Les entreprises Turbonasos, NPO Iskra, Corporation VNIIEM, KBKhA, UKVZ produisent en série des produits pétroliers et gaziers - équipements de pompage, unités de pompage de gaz, équipements de fond de trou, arbres de Noël et têtes de fil, vannes d'arrêt et de contrôle, etc.

- Comment se passe le travail en termes de production de matériel médical ?

- Le Centre Khrounichev produit des chambres de pression médicales pour le traitement par oxygénation hyperbare, ISS Reshetnyov - un complexe mobile de radiothérapie pour le traitement des maladies oncologiques. De plus, dans les entreprises de Roscosmos, des incubateurs pour nouveau-nés et des ventilateurs sont en cours de création.

- Qu'en est-il des transports et de l'industrie ?

- Désormais, le projet clé de NPO Avtomatiki est un radar destiné aux systèmes d'assistance à la conduite ADAS, ainsi que des systèmes de contrôle automatique pour machines agricoles, projets au stade de préparation pour la production en série. La MIT Corporation et le Keldysh Center développent conjointement des complexes de traitement d'eau pour le dessalement et la production d'eau technique, potable et extra pure.

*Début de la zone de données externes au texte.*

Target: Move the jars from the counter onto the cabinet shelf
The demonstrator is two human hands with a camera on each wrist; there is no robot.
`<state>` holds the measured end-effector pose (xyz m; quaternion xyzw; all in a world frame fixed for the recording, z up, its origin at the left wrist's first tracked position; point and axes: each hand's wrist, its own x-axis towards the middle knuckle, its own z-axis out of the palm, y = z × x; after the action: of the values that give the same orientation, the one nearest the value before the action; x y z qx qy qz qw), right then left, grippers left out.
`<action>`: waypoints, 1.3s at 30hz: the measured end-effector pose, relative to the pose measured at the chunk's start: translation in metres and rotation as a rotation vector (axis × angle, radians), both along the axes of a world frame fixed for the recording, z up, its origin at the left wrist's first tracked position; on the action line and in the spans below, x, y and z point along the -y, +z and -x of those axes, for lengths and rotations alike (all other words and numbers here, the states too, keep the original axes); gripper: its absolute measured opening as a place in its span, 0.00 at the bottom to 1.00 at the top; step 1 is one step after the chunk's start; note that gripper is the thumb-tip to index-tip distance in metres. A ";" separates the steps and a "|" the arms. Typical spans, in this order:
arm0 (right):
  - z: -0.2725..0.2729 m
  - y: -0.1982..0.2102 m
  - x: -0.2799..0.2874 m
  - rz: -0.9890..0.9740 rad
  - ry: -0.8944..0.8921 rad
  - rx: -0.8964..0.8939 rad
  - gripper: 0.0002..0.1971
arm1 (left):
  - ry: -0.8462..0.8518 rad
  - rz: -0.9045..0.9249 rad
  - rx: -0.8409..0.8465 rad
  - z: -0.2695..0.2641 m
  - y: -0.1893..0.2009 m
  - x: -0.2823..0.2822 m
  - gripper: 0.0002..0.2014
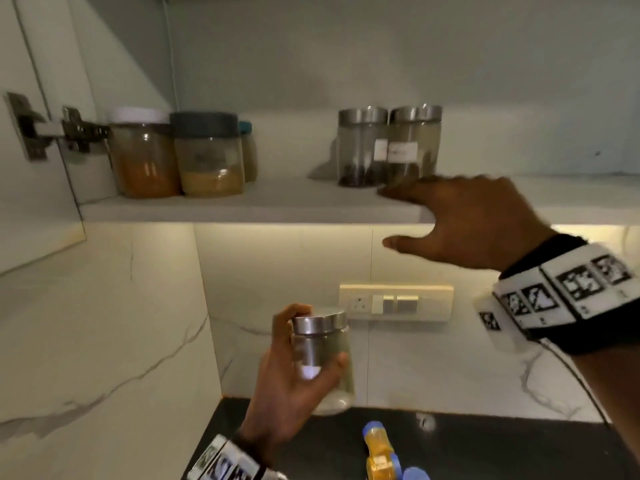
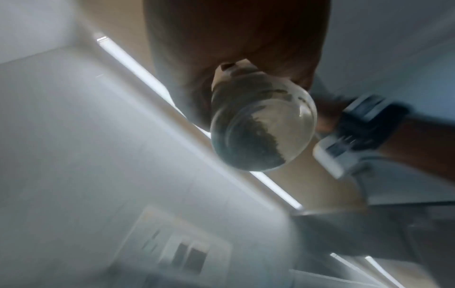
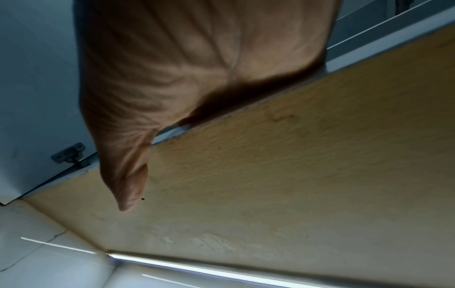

Il convient également de mentionner Oust-Katav Carriage Works - l'entreprise a fabriqué un prototype de l'ascenseur, au moment où les installations de production sont complètement prêtes, l'achèvement du projet de l'entreprise avec une commande est en cours d'élaboration.

- Le nombre de personnel de Roscosmos a-t-il été optimisé en 2022 ? Combien de sièges ont été supprimés ?

- Je ne considère pas la structure actuelle de la société d'État comme optimale et appropriée pour les tâches à résoudre, elle continuera à être affinée. Le nombre d'employés de Roscosmos en 2022 a été réduit de 673 à 610 postes. Dans le cadre des mesures d'optimisation, le personnel de l'organisation a été réduit de 63 unités.

- Quel est le nombre total d'employés dans l'industrie des fusées et de l'espace actuellement ?

- Au 31 décembre 2022, le nombre total d'employés dans l'industrie des fusées et de l'espace s'élevait à 170,5 mille personnes.

Interview réalisée par Alexandre Belov et Artyom Roukavov, agence de presse Interfax

*SVO: Opération Militaire Spéciale, termes utilisés par la Russie pour désigner la guerre en Ukraine.